**Task brief:** Make an exact copy of the listing, without images.

**Collected material:**
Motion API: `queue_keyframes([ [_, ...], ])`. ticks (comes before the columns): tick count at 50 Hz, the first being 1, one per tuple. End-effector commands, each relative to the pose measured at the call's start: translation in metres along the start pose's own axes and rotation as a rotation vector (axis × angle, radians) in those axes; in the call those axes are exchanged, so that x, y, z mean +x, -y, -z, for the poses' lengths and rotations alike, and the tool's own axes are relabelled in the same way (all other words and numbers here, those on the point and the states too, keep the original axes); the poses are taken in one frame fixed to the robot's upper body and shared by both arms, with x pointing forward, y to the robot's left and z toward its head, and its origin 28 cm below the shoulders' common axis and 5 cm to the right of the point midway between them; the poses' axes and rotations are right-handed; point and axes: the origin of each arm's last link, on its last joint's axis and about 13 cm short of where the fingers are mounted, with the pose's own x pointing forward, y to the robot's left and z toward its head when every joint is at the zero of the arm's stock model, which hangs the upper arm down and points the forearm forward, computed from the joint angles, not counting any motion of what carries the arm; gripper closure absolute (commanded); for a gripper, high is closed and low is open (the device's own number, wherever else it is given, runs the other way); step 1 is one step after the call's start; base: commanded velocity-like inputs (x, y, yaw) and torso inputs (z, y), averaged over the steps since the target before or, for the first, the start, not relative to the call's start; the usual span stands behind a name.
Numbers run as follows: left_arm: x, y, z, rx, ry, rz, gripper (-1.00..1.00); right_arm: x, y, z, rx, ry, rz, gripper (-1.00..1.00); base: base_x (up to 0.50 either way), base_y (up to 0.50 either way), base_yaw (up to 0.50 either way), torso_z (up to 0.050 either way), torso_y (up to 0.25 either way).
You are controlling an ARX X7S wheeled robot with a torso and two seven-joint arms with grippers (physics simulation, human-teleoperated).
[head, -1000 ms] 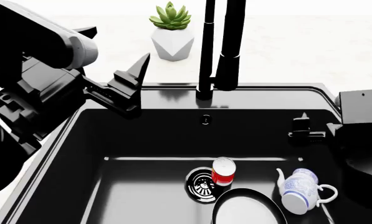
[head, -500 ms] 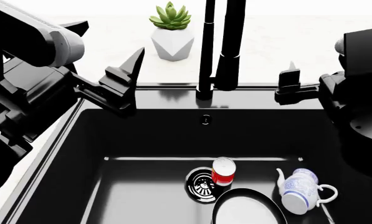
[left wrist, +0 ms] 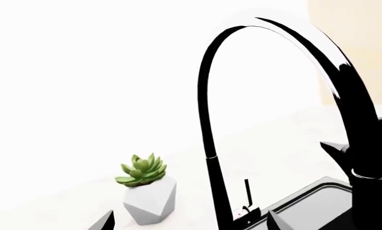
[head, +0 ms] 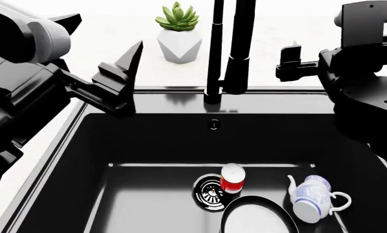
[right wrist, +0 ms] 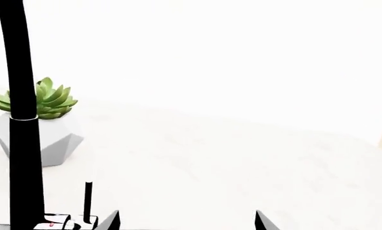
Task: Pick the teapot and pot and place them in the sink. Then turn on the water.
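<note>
Beside drain: unreadable red-and-white can [head: 232,177].

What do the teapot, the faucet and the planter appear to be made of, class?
Teapot: likely glazed porcelain, glossy white with blue floral painting.
Faucet: probably black-coated metal, showing sharp mirror-like highlights.
Planter: perhaps matte ceramic or concrete, with flat pale-grey facets and no shine.

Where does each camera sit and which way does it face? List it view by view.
Head view: on the head, looking down into the sink; both arms show, left claw, right claw.
Left wrist view: near the left claw, facing the faucet and planter; fingertips show.
Right wrist view: near the right claw, facing the counter; fingertips show.
Shared: both wrist views show faucet and planter.
</note>
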Motion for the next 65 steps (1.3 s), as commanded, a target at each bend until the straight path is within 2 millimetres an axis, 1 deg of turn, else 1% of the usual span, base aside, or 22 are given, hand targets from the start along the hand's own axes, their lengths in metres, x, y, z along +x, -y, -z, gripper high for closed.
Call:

**Answer box:**
Motion API: `queue_keyframes([ [_, ...], ])`. ticks (comes before the columns): tick count at 50 Hz, the first being 1, one per tuple. End-effector commands, each relative to the pose measured at the call's start: translation in metres along the start pose's own axes and rotation as a rotation vector (axis × angle, radians) in those axes; in the call those axes are exchanged, so that x, y, z mean +x, -y, -z, for the poses' lengths and rotations alike, and the tool's own axes are relabelled in the same way (all other words and numbers here, those on the point and the states too, keep the original axes); the poses are taken in one frame fixed to the robot's upper body and shared by both arms, with x pointing forward, y to the robot's left and z toward its head, and its origin 28 cm below the shoulders' common axis and 5 cm to the right of the point midway between them; the poses' axes and rotations are right-handed; point and axes: the origin of each arm's last link, on its last joint's axis and about 13 cm short of where the fingers are mounted, with the pose's own x pointing forward, y to the robot's left and z toward its head when every joint is at the zero of the arm's stock model, which hangs the upper arm down and points the forearm forward, computed from the joint angles, not counting any motion of what carries the arm; gripper closure absolute (commanded); for a gripper, high is closed and low is open (the device's own number, wherever else it is given, runs the other way); step 1 is one step after the call's start; base: commanded velocity-like inputs (x, y, yaw) and torso inputs (z, y), averaged over the steps since the target before or, for the first, the start, not relative to the call's start; the usual span stands behind a name.
Numbers run as follows: left_arm: x, y, z, rx, ry, rz, gripper (-1.00..1.00); right_arm: x, y, z, rx, ry, rz, gripper (-1.00..1.00); base: base_x (up to 0.50 either way), base_y (up to 0.50 either way), base_yaw (up to 0.50 either way), torso_z (up to 0.050 either way), torso_y (up to 0.25 either way).
You are controlling an ARX X7S wheeled robot with a torso and two seven-joint arms with grippers (physics simulation, human-teleoperated).
[head, -1000 ms] 
[head, -500 ms] 
[left wrist, +0 ms] 
[head, +0 ms] 
[right wrist, +0 ms] 
Task: Pick the teapot and pot and place them in the sink. Then turn on the water.
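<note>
Beside drain: unreadable red-and-white can [head: 232,177].

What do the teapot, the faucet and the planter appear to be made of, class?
Teapot: likely glazed porcelain, glossy white with blue floral painting.
Faucet: probably black-coated metal, showing sharp mirror-like highlights.
Planter: perhaps matte ceramic or concrete, with flat pale-grey facets and no shine.

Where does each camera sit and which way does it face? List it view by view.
Head view: on the head, looking down into the sink; both arms show, left claw, right claw.
Left wrist view: near the left claw, facing the faucet and planter; fingertips show.
Right wrist view: near the right claw, facing the counter; fingertips show.
Shared: both wrist views show faucet and planter.
</note>
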Motion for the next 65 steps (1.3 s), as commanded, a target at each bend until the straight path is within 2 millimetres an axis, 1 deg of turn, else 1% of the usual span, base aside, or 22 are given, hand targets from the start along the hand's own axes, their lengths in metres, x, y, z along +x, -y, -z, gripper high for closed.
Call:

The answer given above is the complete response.